Of course, that’s not the only cause of the state’s fiscal crisis. The three asset bubbles over the last 30 years made it possible for both Democrats and Republicans to leave Prop 13 alone and refuse to confront its anti-tax legacy. State government began borrowing money to replace funds it used to get from tax revenues. This was dramatically accelerated when Arnold Schwarzenegger used bonds to close the budget gap when he took office.
California is a rich state, even today, and there is plenty of money out there to help ease our fiscal problems. But there is no political willingness to go out and get it, even though polls and election results make clear that voters would support this instead of imposing austerity on schools and health care.
Of course, the argument that California has to embrace austerity or else face default or some other significant debt-related problems has been used since 2008 to justify massive spending cuts. This is, to bring the post back full circle, exactly what is being adopted in the PIGS countries in Europe. As former IMF economist and leading commentator Simon Johnson argues, however, these European policies are a recipe for disaster, that Europe risks another global Depression:
What are the stronger European countries, specifically Germany and France, doing to contain the self-fulfilling fear that weaker eurozone countries may not be able to pay their debt – this panic that pushes up interest rates and makes it harder for beleaguered governments to actually pay?
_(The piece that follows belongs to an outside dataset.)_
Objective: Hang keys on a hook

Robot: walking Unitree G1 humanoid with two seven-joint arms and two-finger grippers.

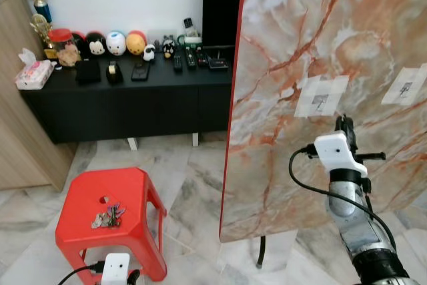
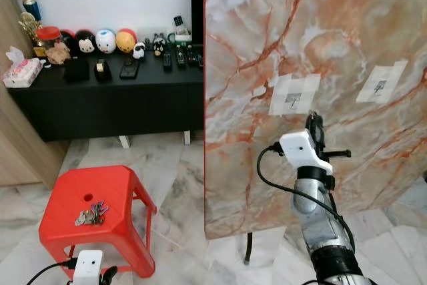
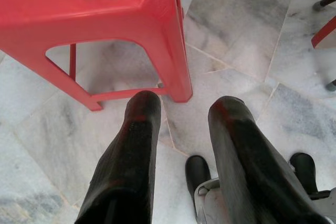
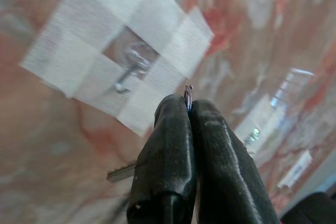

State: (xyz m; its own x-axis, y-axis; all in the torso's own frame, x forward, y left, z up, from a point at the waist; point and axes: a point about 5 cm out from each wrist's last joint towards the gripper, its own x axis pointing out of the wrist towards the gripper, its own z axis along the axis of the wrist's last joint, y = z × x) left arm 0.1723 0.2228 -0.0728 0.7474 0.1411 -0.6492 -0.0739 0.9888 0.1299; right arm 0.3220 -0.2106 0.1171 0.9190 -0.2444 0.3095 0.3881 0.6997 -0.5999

The Europeans with deep-pockets are doing nothing – except insist that all countries under pressure cut their budgets quickly and in ways that are probably politically infeasible. This kind of precipitate fiscal austerity contributed directly to the onset of the Great Depression in the 1930s.
Indeed, here in the US the reaction from many other states to California’s fiscal crisis is “fix your own mess,” as if they won’t be dragged down by California if we experience a prolonged downturn thanks to budget cuts. The White House has not taken the fiscal problems of the states seriously, since their own focus on economic recovery is instead on Wall Street. So California is destroying its educational system, jeopardizing our future ability to create jobs and grow wages, and is destroying its public transit system, destroying our ability to avoid the costs of rising oil prices.
It’s a destructive cycle that will merely ensure that California’s recession is not only prolonged, but that we face serious long-term risks. The massive levels of household debt, still-inflated real estate values, and ongoing wage inequality are not going to be resolved if we are vulnerable to the effects of peak oil over the course of the decade.
There is some hope. At last week’s confirmation hearing for Abel Maldonado’s appointment to Lt. Gov., Darrell Steinberg asked Maldonado if he thought budget cuts were prolonging and worsening unemployment, to which Maldonado answered yes.
Hopefully this portends an end to the “we must cut the budget or else the bond markets will be pissed!” nonsense that is actually worsening our problems. As Simon Johnson points out, the only outcome of austerity is Depression.
California can avoid this, if we tax corporations and high incomes in order to wean ourselves off of oil, reduce income inequality, and support the public services that are essential to future prosperity. And we need federal support and assistance to help prevent those cuts.
The 2010 elections will help determine whether that happens, or whether we slide deeper into recession.